Juillet 08 2024

Alfonsa Guirado : « Mon défenseur public avait tellement d'espoir que son enthousiasme m'a infecté »

Justice libre

Alfonsa Guirado Gomariz, 76 ans et originaire de Murcie, a demandé une assistance juridique gratuite dans une affaire d'échange d'une maison dont il n'était pas propriétaire et pour laquelle ils réclamaient également 80.000 18 euros. Elle était assistée par l'avocate Regina Márquez Gutiérrez, avocate à l'Aide Judiciaire depuis plus de XNUMX ans, spécialisée en droit civil.

Comment saviez-vous que vous pouviez accéder à l’Aide Judiciaire ?

Je suis allé dans un cabinet d'avocats jusqu'à ce que mon argent soit épuisé. Les avocats qui s'occupaient du dossier m'ont dit d'aller demander justice gratuitement pour poursuivre la procédure. Ce fut un procès compliqué. Je ne savais pas qu'un avocat gratuit pouvait faire les choses correctement pour vous. Regina, mon défenseur public, a si bien travaillé que j'ai finalement gagné le procès.

Dans quel cas précis vous ont-ils aidé ?

Contrat d'échange de maison. Lors de l'échange, les parties contractantes peuvent convenir d'échanger la propriété d'une maison de valeurs similaires.
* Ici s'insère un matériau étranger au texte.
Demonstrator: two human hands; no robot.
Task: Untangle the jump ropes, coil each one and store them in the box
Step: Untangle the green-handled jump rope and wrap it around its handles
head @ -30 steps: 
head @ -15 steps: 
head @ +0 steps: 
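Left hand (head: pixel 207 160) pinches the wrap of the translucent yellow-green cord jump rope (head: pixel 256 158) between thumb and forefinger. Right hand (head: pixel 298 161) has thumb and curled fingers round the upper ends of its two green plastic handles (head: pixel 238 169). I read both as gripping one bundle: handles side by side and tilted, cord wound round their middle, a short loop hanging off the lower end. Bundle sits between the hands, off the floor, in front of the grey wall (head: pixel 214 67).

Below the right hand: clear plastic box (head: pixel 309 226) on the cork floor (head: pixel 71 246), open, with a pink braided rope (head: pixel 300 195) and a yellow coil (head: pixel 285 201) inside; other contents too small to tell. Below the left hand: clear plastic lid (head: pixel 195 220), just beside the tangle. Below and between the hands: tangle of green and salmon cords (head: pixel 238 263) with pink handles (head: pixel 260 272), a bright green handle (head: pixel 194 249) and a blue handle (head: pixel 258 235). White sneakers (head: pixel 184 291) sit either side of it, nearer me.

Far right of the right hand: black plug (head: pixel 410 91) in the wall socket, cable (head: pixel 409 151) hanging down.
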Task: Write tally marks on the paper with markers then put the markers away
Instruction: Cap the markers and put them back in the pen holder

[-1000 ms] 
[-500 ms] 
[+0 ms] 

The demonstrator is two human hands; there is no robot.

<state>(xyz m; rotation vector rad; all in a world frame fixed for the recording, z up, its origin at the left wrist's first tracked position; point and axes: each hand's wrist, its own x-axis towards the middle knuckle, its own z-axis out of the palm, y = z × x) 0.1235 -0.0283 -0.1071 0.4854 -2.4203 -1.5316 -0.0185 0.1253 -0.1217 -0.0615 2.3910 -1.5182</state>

Mon partenaire et moi voulions acheter une maison à la campagne lorsque nous prendrions notre retraite. Nous vivions dans un immeuble de deux étages. J'habitais à l'étage. La voisine d'en bas m'a dit qu'elle avait une maison à la montagne qu'elle pouvait me vendre et qu'elle garderait mon appartement. Nous signons une vente fictive. Nous l'avons acheté en février et mon mari est décédé en mars. Je leur ai alors dit que je ne pouvais pas me permettre l'achat. Je pensais que je restais dans la rue.

Pour être qualifié de contrat d'échange, un échange de biens de valeurs disparates doit être égalisé par une considération économique. Peu de temps après, ils ont exigé le paiement de la moitié de la valeur de l'appartement, soit 80.000 2027 euros, car je n'étais pas propriétaire de l'appartement, il était au nom de mon partenaire, car nous n'étions pas mariés. L'idée du voisin était de garder l'appartement et la maison et que je disparaisse. Je suis pratiquement analphabète et ils voulaient me tromper. Le juge a admis le cas, ils ont également reconnu ma propriété de l'appartement où j'habitais et je continuerai à payer l'hypothèque de cette maison à la campagne jusqu'en XNUMX.

Quels ont été les conseils tout au long du processus ?

Merveilleux. Il m'a demandé tous les papiers. Il m'a dit d'être calme car il avait des témoins de tout ce qui s'était passé. Il m'a juré qu'il ferait tout son possible pour résoudre ce problème et qu'il allait se battre de toutes ses forces, car ma situation était très injuste. Il avait tellement d'espoir que son enthousiasme m'a infecté. À tout moment, il quittait son poste avec un moral au plus haut.

Je conseillerai aux personnes que je connais qui n'ont pas assez de ressources de ne pas arrêter de s'adresser à l'Aide Judiciaire car elles résolvent tous vos problèmes. Par ailleurs, je demande que le service soit renforcé afin que les avocats puissent travailler dans les meilleures conditions et se donner à fond pour la personne qu'ils défendent. Le traitement, l'information et le suivi que Régina m'a apporté n'avaient jamais été effectués auparavant par un avocat qui la payait.